■ **Activity**: Skip any pictures. Repeat the data exactly, from its first line through the line that holds "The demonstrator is", both included.

■ **Provided data**:
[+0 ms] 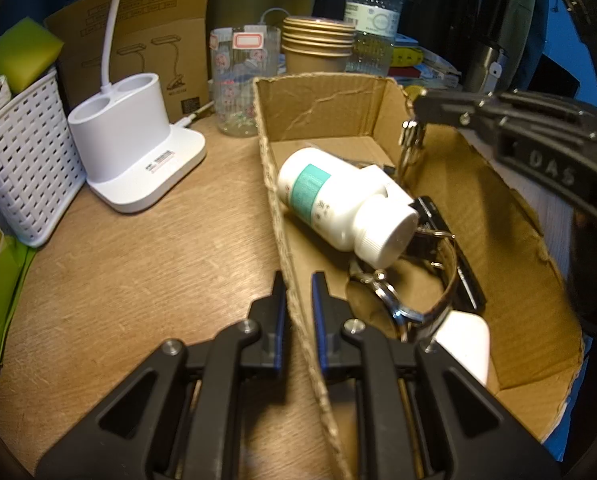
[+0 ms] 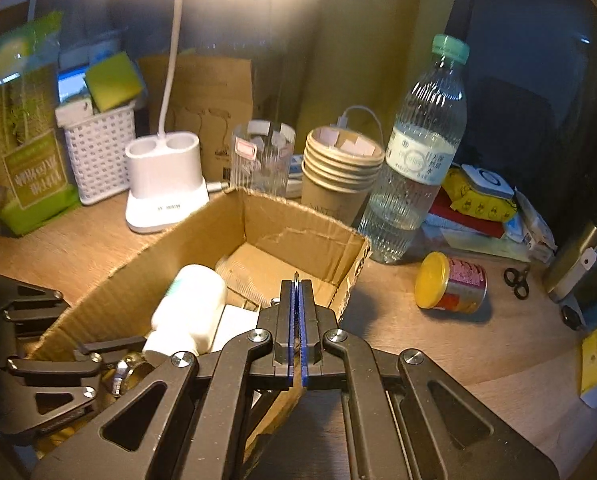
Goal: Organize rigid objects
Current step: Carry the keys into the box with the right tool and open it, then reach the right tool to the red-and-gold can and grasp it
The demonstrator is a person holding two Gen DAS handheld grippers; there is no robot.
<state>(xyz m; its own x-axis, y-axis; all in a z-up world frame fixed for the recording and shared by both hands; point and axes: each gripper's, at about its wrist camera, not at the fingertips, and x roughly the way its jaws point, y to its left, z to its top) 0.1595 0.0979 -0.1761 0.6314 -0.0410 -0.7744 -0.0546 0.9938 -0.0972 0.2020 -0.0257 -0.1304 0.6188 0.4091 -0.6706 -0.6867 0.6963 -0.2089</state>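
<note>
- Already the cardboard box (image 1: 498,216) holds several things: a white pill bottle (image 1: 330,200) lying on its side, a wristwatch (image 1: 410,292) near the front, a dark flat item under the bottle that I cannot identify, and something white (image 1: 466,340) at the near corner.
- Left out on the counter (image 2: 438,344), to the right of the box, are a small tin with a yellow lid (image 2: 450,284) on its side and a small pair of black scissors (image 2: 516,282); a yellow block (image 2: 594,360) sits at the far right edge. By my reading these are what remains to be put away, so the job looks partly done.
- Left fingers (image 1: 298,292) are nearly closed, one on each side of the box's near wall, pinching the cardboard. That looks like a steadying hold on the box.
- Right fingers (image 2: 297,284) are pressed fully together on a thin metal piece whose tip pokes out above them. From the left camera, this gripper (image 1: 416,114) hangs over the far right side of the box with a small bunch of keys (image 1: 410,140) dangling below it, inside the box walls.
- Whether the keys touch the box floor yet, I cannot tell.
- My judgement: the keys are being delivered now; the tin and scissors would follow.
</note>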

■ **Solution to this task**:
[+0 ms] 
[+0 ms] 
Goal: Organize rigid objects
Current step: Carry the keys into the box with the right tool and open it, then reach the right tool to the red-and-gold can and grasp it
The demonstrator is a person holding two Gen DAS handheld grippers; there is no robot.

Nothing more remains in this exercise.